**To do:** What lines of the data below hold the string "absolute"? Copy each one.

**Recorded data:**
******************************

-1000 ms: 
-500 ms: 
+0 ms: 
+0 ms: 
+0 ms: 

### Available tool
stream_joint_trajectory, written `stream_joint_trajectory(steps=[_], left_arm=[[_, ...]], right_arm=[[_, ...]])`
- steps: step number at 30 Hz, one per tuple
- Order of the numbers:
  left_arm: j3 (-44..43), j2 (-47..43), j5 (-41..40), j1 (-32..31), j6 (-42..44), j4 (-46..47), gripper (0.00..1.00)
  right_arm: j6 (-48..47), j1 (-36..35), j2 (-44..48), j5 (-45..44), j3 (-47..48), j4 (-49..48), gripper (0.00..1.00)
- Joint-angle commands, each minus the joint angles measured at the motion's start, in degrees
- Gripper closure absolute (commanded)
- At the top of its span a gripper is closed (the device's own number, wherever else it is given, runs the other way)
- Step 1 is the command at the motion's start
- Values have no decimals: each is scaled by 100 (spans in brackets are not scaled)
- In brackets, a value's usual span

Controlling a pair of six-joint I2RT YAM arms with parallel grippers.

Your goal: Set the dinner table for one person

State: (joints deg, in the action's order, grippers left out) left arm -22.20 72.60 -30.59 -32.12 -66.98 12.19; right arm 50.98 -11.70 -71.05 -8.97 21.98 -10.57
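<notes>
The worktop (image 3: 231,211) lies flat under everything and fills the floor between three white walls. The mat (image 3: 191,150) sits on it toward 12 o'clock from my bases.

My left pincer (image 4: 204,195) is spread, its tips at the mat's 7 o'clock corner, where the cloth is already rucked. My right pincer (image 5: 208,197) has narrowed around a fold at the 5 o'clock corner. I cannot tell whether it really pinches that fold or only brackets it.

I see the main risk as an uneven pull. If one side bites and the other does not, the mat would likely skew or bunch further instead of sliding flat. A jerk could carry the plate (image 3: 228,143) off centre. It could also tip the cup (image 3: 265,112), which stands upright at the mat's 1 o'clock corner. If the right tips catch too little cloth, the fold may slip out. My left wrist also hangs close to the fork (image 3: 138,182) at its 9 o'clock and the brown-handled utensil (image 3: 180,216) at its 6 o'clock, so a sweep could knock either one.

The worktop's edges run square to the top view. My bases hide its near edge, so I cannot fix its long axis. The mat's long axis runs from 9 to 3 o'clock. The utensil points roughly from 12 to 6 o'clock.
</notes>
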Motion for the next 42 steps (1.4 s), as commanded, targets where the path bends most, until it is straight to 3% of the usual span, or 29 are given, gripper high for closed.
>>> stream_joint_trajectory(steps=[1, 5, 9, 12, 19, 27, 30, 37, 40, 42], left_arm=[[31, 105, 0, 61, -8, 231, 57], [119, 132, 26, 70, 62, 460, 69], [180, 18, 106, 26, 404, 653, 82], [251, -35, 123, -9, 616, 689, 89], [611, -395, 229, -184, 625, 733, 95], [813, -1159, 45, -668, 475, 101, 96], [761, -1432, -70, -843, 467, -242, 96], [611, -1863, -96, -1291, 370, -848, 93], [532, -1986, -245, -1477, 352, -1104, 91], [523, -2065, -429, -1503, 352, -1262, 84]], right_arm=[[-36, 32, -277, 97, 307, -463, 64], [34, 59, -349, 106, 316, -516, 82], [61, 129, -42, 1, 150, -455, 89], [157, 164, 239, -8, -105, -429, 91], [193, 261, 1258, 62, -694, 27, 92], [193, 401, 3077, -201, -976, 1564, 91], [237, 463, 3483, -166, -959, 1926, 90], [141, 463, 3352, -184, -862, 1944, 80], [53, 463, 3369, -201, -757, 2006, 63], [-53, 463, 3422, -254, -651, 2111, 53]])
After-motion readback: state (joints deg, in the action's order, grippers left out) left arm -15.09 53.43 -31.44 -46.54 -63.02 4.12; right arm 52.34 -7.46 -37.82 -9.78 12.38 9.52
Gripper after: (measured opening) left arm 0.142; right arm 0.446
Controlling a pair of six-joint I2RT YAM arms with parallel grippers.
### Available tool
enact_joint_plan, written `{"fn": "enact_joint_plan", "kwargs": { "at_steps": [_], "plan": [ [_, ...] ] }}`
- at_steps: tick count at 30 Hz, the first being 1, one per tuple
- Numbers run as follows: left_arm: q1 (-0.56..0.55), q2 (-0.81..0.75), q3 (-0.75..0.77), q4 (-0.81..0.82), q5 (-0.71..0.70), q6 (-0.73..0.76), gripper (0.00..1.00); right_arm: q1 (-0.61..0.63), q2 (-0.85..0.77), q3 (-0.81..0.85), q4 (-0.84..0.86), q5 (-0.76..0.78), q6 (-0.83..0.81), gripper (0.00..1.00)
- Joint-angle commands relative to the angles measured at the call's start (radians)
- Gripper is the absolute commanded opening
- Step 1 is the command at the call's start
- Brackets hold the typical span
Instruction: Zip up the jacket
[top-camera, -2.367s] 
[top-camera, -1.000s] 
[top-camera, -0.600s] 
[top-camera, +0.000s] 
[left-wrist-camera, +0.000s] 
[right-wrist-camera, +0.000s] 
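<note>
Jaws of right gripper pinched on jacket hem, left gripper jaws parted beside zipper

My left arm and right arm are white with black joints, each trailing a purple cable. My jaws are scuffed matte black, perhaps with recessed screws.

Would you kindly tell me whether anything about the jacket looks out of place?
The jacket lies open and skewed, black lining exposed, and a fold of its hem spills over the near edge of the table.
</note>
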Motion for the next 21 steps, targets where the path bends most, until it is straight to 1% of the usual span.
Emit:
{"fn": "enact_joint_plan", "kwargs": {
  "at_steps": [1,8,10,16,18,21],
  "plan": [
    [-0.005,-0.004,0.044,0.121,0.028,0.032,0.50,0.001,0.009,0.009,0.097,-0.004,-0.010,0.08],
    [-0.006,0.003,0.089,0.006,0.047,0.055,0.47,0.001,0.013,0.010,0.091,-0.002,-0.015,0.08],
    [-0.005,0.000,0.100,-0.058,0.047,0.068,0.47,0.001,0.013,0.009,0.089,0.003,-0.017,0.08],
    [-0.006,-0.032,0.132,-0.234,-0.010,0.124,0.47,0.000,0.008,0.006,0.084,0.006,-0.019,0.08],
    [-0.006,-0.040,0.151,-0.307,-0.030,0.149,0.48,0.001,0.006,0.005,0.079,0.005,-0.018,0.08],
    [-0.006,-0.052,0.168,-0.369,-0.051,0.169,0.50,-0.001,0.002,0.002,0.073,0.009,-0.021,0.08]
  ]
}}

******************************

**Task result:**
- Gripper closure absolute (commanded)
- Gripper is the absolute commanded opening

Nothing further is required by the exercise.